News about Transportation & Natural Resources Technologies

Diesel Instructor Receives ‘Pathfinder’ Award From Caterpillar

Taking part in the Caterpillar Pathfinder to Excellence Faculty Award presentation are (from left) Randy Fetterolf, Cleveland Brothers Equipment Co.; Melissa Charest, H.O. Penn Machinery Co. Inc.; Karl Quinn, Alban Tractor Co.

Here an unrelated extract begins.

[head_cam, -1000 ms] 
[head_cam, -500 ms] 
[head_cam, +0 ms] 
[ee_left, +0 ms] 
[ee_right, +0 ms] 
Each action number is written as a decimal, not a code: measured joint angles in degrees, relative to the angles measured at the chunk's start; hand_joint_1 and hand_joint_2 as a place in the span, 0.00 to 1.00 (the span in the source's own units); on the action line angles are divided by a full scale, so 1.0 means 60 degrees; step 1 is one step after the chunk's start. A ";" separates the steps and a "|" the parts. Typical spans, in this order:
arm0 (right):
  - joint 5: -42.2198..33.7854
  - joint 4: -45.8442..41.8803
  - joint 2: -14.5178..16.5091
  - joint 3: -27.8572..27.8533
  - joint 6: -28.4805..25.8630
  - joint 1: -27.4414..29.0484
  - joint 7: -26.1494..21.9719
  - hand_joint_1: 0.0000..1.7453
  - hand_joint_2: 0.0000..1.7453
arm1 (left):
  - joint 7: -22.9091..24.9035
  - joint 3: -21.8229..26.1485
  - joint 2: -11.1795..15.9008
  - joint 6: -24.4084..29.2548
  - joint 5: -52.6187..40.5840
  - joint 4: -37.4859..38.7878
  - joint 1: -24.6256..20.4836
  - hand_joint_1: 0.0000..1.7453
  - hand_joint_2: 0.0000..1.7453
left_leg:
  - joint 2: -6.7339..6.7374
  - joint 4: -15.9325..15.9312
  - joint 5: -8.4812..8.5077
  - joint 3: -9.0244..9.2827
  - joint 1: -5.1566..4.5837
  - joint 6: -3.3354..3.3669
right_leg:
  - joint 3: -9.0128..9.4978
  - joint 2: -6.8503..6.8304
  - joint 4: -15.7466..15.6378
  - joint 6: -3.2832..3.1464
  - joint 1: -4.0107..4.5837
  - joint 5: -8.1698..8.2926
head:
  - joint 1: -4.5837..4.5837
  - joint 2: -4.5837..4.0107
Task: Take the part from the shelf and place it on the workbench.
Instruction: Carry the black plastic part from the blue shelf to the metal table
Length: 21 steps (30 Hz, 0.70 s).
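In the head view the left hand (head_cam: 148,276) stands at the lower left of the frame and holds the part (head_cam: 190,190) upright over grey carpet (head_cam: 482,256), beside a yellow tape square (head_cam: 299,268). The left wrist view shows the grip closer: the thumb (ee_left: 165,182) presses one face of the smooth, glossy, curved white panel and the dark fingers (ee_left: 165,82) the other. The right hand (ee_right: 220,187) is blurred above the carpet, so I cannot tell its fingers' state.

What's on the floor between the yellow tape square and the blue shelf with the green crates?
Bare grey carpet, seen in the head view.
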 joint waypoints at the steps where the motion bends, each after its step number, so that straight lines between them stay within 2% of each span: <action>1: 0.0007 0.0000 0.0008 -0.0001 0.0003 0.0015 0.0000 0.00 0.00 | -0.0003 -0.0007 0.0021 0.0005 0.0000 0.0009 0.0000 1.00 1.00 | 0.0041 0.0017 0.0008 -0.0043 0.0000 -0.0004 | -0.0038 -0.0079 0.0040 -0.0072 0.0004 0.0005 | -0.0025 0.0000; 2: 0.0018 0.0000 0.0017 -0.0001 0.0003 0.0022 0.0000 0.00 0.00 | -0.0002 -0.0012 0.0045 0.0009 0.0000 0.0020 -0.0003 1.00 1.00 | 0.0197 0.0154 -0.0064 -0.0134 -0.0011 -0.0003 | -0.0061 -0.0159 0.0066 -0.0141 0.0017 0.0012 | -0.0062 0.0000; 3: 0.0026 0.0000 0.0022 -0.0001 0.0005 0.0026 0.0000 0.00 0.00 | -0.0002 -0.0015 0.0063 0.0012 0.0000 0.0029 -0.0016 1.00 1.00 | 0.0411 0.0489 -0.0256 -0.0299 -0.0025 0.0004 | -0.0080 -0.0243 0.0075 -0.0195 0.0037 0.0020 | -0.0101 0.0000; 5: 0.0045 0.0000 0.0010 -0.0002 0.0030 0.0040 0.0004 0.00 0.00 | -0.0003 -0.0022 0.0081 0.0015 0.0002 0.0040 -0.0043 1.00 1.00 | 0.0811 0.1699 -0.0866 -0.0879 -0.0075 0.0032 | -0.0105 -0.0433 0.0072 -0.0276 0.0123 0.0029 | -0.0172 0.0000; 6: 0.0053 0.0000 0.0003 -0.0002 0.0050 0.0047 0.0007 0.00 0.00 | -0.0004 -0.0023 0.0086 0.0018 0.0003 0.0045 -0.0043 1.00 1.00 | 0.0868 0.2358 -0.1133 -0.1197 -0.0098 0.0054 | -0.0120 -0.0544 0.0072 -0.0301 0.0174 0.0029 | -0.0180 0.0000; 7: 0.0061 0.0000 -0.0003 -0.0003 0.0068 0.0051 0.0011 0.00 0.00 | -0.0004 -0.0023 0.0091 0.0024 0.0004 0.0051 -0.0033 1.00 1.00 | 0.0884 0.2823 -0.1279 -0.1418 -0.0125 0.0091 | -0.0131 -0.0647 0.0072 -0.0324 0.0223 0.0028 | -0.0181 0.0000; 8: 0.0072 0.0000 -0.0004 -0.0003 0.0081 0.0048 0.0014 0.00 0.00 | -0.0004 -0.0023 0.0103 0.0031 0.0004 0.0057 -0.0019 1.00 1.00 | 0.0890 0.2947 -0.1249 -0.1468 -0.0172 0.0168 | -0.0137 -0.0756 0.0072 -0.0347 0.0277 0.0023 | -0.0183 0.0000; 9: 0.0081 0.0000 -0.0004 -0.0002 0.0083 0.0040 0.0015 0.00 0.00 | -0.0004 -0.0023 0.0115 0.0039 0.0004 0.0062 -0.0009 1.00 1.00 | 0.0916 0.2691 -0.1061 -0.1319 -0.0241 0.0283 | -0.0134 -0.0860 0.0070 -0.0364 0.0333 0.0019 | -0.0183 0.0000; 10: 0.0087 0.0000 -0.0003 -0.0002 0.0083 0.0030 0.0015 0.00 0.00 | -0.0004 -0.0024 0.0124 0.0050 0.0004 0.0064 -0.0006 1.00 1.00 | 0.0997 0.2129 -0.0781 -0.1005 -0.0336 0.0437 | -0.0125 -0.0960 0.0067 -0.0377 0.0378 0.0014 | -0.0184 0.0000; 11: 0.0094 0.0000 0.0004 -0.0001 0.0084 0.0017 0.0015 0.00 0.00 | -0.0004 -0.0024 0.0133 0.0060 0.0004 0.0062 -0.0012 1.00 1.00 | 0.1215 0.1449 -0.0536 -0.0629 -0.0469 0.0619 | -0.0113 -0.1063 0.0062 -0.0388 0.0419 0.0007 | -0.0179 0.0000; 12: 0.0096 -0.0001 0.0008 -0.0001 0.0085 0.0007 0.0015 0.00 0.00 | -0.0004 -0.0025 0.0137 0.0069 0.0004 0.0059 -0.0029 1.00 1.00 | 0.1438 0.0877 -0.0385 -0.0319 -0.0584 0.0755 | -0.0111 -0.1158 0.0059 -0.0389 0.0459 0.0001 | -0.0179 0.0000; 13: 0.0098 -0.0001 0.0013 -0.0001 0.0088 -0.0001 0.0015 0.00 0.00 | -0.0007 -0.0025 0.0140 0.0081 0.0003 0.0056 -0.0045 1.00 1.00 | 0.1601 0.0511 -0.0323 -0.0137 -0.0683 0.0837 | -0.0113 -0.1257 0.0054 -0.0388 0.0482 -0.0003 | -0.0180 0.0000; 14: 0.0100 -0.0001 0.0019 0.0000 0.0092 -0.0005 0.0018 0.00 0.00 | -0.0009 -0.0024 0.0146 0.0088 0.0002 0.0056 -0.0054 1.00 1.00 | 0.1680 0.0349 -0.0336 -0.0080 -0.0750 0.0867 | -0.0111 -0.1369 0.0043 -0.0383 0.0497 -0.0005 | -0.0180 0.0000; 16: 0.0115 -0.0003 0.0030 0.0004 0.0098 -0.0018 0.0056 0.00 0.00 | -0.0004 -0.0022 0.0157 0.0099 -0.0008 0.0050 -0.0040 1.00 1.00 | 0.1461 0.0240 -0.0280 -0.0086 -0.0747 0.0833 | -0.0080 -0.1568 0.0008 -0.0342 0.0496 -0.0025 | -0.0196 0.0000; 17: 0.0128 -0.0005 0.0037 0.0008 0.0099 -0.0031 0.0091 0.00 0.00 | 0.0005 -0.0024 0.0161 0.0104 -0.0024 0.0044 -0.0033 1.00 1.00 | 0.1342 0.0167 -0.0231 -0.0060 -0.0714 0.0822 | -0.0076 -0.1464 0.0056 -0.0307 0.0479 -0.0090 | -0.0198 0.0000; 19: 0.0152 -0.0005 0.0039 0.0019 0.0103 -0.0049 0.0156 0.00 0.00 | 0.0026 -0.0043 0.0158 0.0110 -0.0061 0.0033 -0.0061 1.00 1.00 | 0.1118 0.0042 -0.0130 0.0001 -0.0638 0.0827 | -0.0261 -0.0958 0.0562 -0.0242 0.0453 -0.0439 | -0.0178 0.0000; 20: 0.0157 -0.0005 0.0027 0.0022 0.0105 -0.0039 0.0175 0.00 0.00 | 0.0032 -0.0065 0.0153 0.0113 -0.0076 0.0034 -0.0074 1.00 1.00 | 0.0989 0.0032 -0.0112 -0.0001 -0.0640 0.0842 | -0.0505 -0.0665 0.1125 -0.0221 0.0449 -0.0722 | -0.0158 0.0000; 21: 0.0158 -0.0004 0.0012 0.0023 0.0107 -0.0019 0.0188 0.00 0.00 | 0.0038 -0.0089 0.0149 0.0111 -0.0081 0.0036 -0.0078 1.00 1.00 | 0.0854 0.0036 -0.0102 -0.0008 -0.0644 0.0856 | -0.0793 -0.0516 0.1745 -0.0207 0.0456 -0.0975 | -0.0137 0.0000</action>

Inc.; Penn College faculty honoree Brad R. Conklin; Ron Garber, Ransome CAT; Justin W. Beishline, assistant dean of transportation and natural resources technologies; and Ronald Barton, Milton CAT.

A diesel instructor at Pennsylvania College of Technology has been honored by Caterpillar for inspiring the students who will be tomorrow’s industry technicians.

Brad R. Conklin, a faculty member in the School of Transportation & Natural Resources Technologies, was given the Pathfinder to Excellence Faculty Award during an October advisory meeting of Caterpillar officials and dealers at the college’s Thompson Professional Development Center.

“Mr. Conklin has been an outstanding addition to the Diesel Equipment Technology program,” said Justin W. Beishline, assistant dean of the school and a 2011 Pathfinder recipient. “His industry experience, coupled with his dedication to student learning and student success, make him a great choice for this award.”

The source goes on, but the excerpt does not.